Sayfayı çevirdiğimde lunaparkta beni yakalamak isteyen adamların başındaki kişinin fotoğrafı ile karşılaştım. Yüzümü buruşturduktan sonra tekrar ağzımı araladım.

"Lunaparktakilerin başında olan adama geldi sıra. İsmi Halit Görkem. Otuz Beş yaşında. Mesleği hakkında bir bilgi yok... Bu normal mi sence? Hiçbirinin mesleği hakkında bilgi yok."

Berke başını olumsuz anlamda sağa sola salladığında ben konuşmaya devam ettim.

"Çıkar kokusu yakında... Evli değil. Kalabalık ortamları sevmiyormuş, şaşırmadım... Saat koleksiyonu oluşturmayı seviyormuş. Çok değerli bir saat koleksiyonu varmış ve hiçbirini takmamış. Onun için özel anlamları varmış saatlerin. Bu adam çok garip. Madem takmayacaksın niye alıyorsun ki?" dedikten sonra sayfayı çevirdim.

Bu sefer bir kız vardı karşımda. Kahverengi saçları, mavi gözleri vardı. Çok şirin bir yüz ifadesi vardı. Bu kadar kötü biri olduğunu düşünmek istemiyordum ama bulunduğum şartlar beni buna zorluyordu. O da kötü biriydi...

"Bir diğeri Beyza Durmuş. Otuz bir yaşında. Mesleği hakkında bilgi yok. Eşi falan yok tek yaşıyor. Kalabalığı sevmiyor, en sevdiği şey taş koleksiyonu oluşturmak. Daha önce hiçbir yerde olmayan taşlara sahipmiş ve kimseye dokundurtmazmış... Bu son kişiydi zaten.
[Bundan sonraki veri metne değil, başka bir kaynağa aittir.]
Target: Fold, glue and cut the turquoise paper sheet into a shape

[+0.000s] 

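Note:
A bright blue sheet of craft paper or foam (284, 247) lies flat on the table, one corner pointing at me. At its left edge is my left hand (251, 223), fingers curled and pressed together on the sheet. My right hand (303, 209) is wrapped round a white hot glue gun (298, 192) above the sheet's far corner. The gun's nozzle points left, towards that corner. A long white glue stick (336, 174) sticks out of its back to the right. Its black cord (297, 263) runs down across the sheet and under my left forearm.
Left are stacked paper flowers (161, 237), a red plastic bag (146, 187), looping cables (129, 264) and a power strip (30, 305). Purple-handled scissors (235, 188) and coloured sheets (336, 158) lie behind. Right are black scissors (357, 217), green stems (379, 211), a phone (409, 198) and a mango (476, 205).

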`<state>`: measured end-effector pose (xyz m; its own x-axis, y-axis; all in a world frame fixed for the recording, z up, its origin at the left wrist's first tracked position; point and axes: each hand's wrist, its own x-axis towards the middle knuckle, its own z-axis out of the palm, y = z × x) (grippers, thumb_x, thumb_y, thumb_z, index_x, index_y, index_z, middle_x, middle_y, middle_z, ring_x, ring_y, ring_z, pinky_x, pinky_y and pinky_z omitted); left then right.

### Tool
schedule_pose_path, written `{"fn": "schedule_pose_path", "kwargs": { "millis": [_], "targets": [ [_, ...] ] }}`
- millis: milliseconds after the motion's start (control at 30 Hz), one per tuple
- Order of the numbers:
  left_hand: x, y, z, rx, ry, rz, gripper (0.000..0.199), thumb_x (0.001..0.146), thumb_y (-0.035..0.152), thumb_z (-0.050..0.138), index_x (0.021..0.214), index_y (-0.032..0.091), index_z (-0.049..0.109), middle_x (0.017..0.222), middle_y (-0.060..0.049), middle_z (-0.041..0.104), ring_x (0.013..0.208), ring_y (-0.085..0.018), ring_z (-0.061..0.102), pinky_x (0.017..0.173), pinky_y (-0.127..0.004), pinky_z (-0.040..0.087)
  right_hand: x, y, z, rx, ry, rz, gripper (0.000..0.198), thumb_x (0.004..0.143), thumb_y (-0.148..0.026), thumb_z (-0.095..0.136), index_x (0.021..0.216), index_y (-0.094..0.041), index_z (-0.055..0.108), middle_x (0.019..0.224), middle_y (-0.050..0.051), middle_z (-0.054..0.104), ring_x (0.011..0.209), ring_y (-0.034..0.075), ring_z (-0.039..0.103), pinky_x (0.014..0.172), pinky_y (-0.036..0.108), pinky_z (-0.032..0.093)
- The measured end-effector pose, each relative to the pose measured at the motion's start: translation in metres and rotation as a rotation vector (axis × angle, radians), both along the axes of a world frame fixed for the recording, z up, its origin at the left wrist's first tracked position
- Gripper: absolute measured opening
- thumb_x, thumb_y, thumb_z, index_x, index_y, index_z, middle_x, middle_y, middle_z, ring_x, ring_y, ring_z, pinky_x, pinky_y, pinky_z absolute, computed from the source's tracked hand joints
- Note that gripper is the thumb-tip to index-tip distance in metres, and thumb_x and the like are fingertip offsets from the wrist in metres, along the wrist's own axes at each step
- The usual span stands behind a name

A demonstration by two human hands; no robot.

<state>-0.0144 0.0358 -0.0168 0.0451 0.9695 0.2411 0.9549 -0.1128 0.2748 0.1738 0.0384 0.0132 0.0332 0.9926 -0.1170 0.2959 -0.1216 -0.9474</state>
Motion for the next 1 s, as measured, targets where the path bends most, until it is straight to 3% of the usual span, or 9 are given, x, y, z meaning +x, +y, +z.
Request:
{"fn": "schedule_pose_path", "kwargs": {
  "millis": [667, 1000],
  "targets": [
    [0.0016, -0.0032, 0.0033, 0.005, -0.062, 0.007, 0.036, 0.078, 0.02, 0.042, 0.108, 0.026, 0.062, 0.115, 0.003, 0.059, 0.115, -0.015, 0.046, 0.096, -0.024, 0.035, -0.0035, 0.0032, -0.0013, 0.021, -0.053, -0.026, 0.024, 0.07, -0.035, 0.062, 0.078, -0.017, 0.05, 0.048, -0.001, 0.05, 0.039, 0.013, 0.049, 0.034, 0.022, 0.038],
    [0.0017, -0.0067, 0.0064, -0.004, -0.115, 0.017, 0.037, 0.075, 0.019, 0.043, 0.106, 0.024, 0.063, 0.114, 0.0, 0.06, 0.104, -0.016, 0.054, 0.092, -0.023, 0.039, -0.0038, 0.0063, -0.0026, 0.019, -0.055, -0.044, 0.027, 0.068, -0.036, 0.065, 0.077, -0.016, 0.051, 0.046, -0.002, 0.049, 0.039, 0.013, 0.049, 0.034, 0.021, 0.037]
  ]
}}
Ee ne düşünüyorsun?" diye sorduğumda okula beş dakikalık bir mesafe kalmıştı. Berke yola bakarak ağzını araladığında ben ona bakıyordum.

"Hiçbirinin mesleği hakkında bilgi olmaması çok garip. Onun dışında kalabalıktan hiçbirinin hoşlanmaması... Bu işte bir gariplik var. Koleksiyonlardan da bir şey çıkacak gibi. Ee şimdi ne yapacağız ortak?"

Kolumu arabanın kapısına dayayıp yüzümü elimin üstüne koydum ve düşünmeye başladım. Şimdi yapmamız gereken onları gizlice izlemek, bizi neden istedikleri hakkında herhangi bir bilgiye ulaşmaktı. Ama ilk önce onların nerede olduğunu bulmamız gerekiyordu ve bunu halledebilirdim.